- [Exercise brief]
Check each line of the entries below for the string "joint"; copy every line where it appears.

[Items listed in a dataset]
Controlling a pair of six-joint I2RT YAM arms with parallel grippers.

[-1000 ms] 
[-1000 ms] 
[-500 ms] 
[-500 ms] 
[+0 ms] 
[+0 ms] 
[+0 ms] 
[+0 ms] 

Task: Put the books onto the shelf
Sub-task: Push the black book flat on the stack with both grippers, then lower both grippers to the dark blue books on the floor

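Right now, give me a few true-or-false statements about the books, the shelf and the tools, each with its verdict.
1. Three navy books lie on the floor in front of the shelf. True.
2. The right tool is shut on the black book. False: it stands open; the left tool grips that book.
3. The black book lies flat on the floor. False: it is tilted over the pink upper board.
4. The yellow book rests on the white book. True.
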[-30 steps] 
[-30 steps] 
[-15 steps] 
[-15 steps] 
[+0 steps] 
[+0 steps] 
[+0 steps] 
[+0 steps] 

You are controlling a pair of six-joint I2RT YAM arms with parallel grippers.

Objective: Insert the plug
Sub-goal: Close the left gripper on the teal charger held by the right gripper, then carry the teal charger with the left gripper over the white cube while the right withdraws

- [Written solution]
Controlling a pair of six-joint I2RT YAM arms with parallel grippers.
You are controlling a pair of six-joint I2RT YAM arms with parallel grippers.

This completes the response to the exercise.